Davey could sense that something inside me had changed. One look into my eyes told him that, and it galvanized him; his lovemaking became almost frenzied, sawing his cock into me like he was prepared to do it endlessly, and when he started to bite and lick my nipples, sending even more thrills and electric arcs zipping through me, I came with shattering force, my eyes and ears shutting down with the intensity of my climax. Davey began pounding me even more forcefully, riding my orgasm as I shook and quivered under him, until it was too much even for him, especially when I gently squeezed and massaged his scrotum, milking his seed from him.

With a coughing groan, David shuddered, his body and all his muscles tense as piano wire, while his cock swelled and throbbed inside me, each pulse sending me spinning into yet another burst of pleasure; a small part of me could tell he was flooding my insides with his spunk, and with that I groaned with pleasure as a huge sunburst detonated inside me, taking David with me as we surfed through that tide threatening to swamp us.

The climax passed, leaving only the memory of how he had made me feel, my awestruck mind clanging with something I'd read once, never believed, but now knew to be true; climax that intense could really only be compared to 'the little death' of le Petit Mort, and my Davey had taken me there, shown me how it could be, and I wanted more, forever.
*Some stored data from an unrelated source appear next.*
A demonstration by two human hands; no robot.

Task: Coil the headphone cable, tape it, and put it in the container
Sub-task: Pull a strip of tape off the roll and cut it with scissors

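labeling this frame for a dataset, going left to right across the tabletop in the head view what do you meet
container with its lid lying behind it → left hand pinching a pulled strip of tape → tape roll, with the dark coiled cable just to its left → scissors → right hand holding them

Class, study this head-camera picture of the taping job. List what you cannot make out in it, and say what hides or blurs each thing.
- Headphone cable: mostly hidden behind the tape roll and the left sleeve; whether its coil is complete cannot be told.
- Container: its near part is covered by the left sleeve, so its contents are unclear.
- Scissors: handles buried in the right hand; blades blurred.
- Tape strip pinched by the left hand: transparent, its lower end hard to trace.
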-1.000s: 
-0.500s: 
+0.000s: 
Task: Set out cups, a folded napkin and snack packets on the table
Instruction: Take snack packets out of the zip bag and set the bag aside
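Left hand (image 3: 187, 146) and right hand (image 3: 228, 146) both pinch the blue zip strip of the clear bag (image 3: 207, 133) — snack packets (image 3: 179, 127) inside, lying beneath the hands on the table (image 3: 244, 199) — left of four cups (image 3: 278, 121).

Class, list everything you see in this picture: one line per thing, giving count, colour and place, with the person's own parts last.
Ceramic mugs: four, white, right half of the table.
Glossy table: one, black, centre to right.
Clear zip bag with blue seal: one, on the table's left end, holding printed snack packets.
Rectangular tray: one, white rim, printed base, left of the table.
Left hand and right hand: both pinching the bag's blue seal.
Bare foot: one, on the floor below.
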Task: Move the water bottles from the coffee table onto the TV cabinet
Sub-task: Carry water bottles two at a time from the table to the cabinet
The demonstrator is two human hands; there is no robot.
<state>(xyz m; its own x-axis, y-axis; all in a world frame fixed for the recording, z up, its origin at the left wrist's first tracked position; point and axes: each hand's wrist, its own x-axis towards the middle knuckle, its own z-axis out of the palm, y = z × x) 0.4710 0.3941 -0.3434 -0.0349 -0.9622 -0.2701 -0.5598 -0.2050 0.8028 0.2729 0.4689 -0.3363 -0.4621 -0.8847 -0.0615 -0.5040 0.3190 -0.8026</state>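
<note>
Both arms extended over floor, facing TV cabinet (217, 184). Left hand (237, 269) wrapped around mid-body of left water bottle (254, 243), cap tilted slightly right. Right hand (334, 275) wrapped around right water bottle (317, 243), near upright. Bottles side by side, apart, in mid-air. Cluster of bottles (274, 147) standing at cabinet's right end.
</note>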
Even as I pondered these deep ideas, something so alien to my usual self, I could feel me coming back and coming into focus again, hear and feel my heartbeat, and tremble to the little trills and shudders racing up and down my spine and making my limbs twitch and my tummy flutter. I turned to look at Davey, seeing the slightly stunned expression on his face even as I stroked his chest, feeling the clamor of his racing heart. He smiled at me, that sweet, boyish, mischievous grin I remembered so well from when we were children, and couldn't resist cracking a joke, just to see him smile again.

"Now I don't know how those country girls do it in England, but THAT is a good old-fashioned Iowa Ass-Fuck!" I giggled, while he gathered me in and held me close, his grin even bigger.

"Lori Keene, you are a very bad girl...but I like it. Now, may I please have some breakfast?"